Vino: i marchi non devono sostituire Doc e Docg

VINO Promosso dall’Arev, l’Associazione delle regioni europee vitivinicole, si è tenuto al castello di Grinzane un interessante convegno sul futuro del vino europeo. Una parte era incentrata sul futuro del settore vitivinicolo di fronte alle sfide mondiali, con riferimento specifico ai rapporti Europa e Usa, ovvero il mercato più importante per i vini del Vecchio Continente. Il dibattito, moderato da François-Xavier Simon, redattore capo di Agra Europe, ha posto i riflettori sui prossimi accordi bilaterali Europa-Usa, in procinto di aggiornare quelli stipulati nel 2005. Il tema più scottante è la tutela delle “indicazioni geografiche” (i nostri riferimenti Doc e Docg) che vedono i protagonisti su posizioni opposte: l’Europa vuole difendere la propria impostazione ispirata all’origine territoriale, mentre gli Stati Uniti privilegiano il marchio e quindi l’individualità sul territorio e la dimensione collettiva.

L’intervento del presidente dell’Arev Sergio Chiamparino.

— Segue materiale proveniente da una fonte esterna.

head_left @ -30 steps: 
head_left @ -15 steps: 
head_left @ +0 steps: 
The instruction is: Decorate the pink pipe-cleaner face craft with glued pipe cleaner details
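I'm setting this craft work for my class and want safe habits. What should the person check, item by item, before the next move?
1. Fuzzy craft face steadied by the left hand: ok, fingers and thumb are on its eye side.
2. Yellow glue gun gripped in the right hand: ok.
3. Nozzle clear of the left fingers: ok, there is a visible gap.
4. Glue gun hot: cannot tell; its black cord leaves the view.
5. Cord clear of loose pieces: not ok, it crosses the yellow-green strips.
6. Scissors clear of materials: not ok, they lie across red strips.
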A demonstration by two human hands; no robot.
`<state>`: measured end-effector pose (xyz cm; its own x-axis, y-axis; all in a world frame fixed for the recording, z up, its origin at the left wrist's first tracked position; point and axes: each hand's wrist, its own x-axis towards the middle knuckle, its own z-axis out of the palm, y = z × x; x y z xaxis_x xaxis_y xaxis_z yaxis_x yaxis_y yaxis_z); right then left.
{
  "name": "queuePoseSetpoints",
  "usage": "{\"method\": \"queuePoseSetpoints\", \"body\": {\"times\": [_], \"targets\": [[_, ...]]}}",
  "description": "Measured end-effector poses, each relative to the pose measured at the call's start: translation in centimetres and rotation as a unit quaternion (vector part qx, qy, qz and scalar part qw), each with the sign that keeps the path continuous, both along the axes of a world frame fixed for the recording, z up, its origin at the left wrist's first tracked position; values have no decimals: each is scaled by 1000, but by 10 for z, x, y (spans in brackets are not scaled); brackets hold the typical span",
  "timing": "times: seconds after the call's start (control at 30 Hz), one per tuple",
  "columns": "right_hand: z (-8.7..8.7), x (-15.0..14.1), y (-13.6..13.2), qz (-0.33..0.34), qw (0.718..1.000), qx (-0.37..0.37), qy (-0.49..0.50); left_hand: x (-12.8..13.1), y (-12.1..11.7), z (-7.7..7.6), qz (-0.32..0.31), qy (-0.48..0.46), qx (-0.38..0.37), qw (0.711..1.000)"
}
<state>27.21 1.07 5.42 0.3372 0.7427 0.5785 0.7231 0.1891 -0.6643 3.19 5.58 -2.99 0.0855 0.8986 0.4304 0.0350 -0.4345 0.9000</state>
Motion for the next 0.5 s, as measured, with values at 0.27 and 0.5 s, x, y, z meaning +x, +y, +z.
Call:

Tutti gli intervenuti (Jean-Marie Aurand, direttore generale Oiv; Michel Dantin, europarlamentare e vice presidente dell’intergruppo vino; Oscar Farinetti, fondatore di Eataly, Aly Leonardy, presidente del Consiglio europeo professionale del vino, il viceministro dell’Agricoltura Andrea Olivero ed Ersilia Moliterno, amministratore generale della divisione agricoltura e sviluppo rurale dell’Ue) hanno ribadito che per l’Europa le indicazioni geografiche sono elementi irrinunciabili. In particolare, Moliterno ha ricordato che le esportazioni europee di prodotti alcolici verso gli Usa valgono il 50% dell’intero volume agricolo e che tra i due blocchi oggi non ci sono problemi particolarmente gravi. L’impegno dei negoziatori europei dovrà essere quello di far condividere agli statunitensi l’importanza delle indicazioni geografiche: oggi esiste una lista di nomi protetti, ma bisognerà pretendere che in loro favore siano emanate norme americane che ne escludano l’uso improprio negli Usa. E bisognerà dirimere la situazione dei 17 nomi ritenuti generici (tra essi vi sono termini come Chianti, Marsala, Champagne, Chablis), che di indefinito hanno ben poco. Apprezzato è stato l’intervento di Oscar Farinetti, che ha ricordato come il vino europeo farà fronte alle sfide mondiali se i produttori sapranno narrarlo bene e se l’Europa si farà paladina del vino pulito e libero dalla chimica e dalle manipolazioni.